▶ _INPUT DATA_:
====

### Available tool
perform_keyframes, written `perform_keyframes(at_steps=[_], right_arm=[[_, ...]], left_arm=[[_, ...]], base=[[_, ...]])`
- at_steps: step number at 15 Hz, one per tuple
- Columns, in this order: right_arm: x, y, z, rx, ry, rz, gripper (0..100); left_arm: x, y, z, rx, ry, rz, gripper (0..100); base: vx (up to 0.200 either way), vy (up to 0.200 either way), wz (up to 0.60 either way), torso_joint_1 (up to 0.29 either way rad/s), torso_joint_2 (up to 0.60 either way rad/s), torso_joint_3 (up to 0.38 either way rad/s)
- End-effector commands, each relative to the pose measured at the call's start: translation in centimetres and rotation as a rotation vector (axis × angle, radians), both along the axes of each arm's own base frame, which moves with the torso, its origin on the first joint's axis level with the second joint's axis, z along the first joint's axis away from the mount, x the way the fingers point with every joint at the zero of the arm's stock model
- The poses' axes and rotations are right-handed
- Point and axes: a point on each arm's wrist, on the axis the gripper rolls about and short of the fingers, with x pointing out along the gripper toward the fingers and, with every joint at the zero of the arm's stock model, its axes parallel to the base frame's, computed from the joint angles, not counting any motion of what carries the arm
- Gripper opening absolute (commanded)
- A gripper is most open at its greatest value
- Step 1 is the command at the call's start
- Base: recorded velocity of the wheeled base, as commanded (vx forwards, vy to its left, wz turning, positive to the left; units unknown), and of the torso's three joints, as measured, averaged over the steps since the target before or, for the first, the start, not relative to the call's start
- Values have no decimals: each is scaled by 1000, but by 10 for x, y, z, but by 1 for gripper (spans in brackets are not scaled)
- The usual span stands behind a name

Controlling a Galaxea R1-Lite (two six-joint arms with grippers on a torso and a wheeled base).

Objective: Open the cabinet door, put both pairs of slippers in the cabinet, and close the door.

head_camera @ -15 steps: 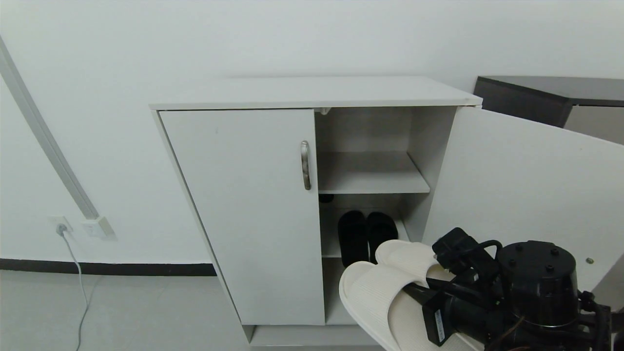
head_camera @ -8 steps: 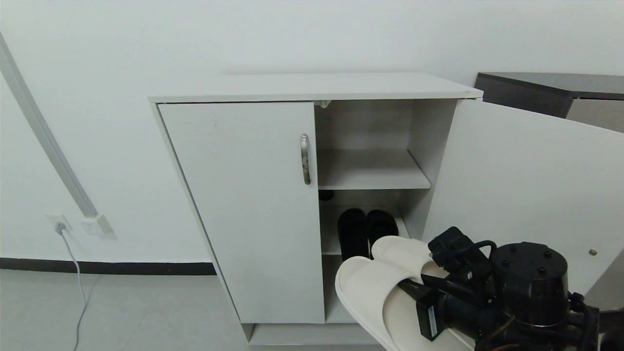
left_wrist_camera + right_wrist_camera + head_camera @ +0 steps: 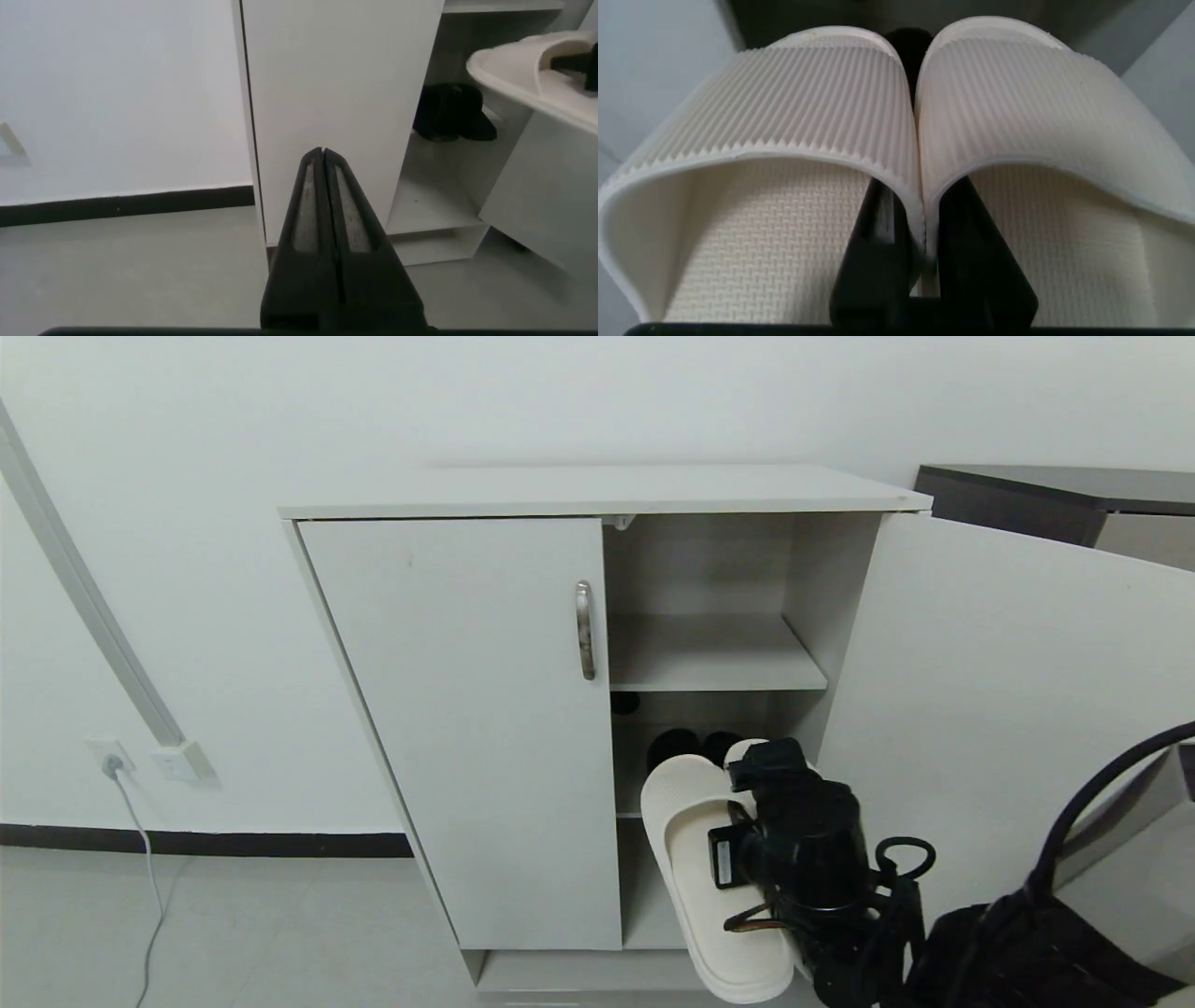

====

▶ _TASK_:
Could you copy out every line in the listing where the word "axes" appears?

▶ _EXPECTED OUTPUT_:
- End-effector commands, each relative to the pose measured at the call's start: translation in centimetres and rotation as a rotation vector (axis × angle, radians), both along the axes of each arm's own base frame, which moves with the torso, its origin on the first joint's axis level with the second joint's axis, z along the first joint's axis away from the mount, x the way the fingers point with every joint at the zero of the arm's stock model
- The poses' axes and rotations are right-handed
- Point and axes: a point on each arm's wrist, on the axis the gripper rolls about and short of the fingers, with x pointing out along the gripper toward the fingers and, with every joint at the zero of the arm's stock model, its axes parallel to the base frame's, computed from the joint angles, not counting any motion of what carries the arm

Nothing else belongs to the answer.